Commission, fees and transparency
In the article, Martin explains how the new rules being introduced as a result of the FSA’s Retail Distribution Review will change the nature of commission:
“With the introduction of the new charging rules from the end of 2012, it really shouldn’t be down to the product providers to determine adviser remuneration. This needs to be a discussion between investor and adviser.”
This is different to the existing position where, although there is robust disclosure of commission payments, levels of adviser remuneration are usually established by product providers and ‘bundled’ within product charges paid by investors.

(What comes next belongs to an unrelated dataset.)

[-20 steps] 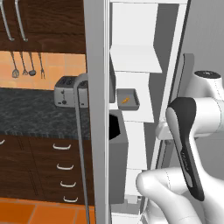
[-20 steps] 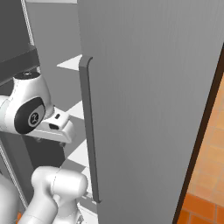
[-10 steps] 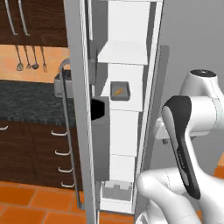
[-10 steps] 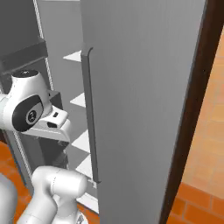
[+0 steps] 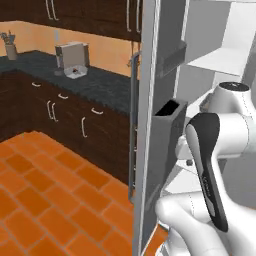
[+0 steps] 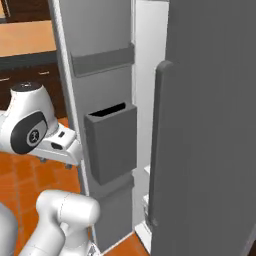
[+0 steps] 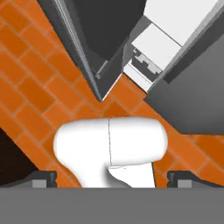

The article goes on to describe the fee charging structure at Informed Choice:
For example, Informed Choice, a fees-only adviser, uses a pre-agreed project fee for providing advice, a separate implementation fee if a client wants to act on that advice and an annual review fee.
Project fees range from £495 to £1,250 depending on the complexity and scope of the advice required. Implementation fees are between 1% and 2% and review fees 0.5% to 1%. It offsets any commission it receives from investment funds against these fees.
You can find a full description of our fee structure here.
There is also a good explanation in the article about where the typical 1.5% annual management charge (AMC) on an investment goes each year. From 1.5%, it is usually the case that 0.5% goes to the adviser, 0.75% to the fund manager and 0.25% to the provider of the investment platform.
As we move closer to the implementation of the new regulatory rules at the end of 2012, hopefully more independent financial advisers will move across to a transparent charging structure where cross-subsidy between clients is eliminated and it is clear where payments for advice are coming from.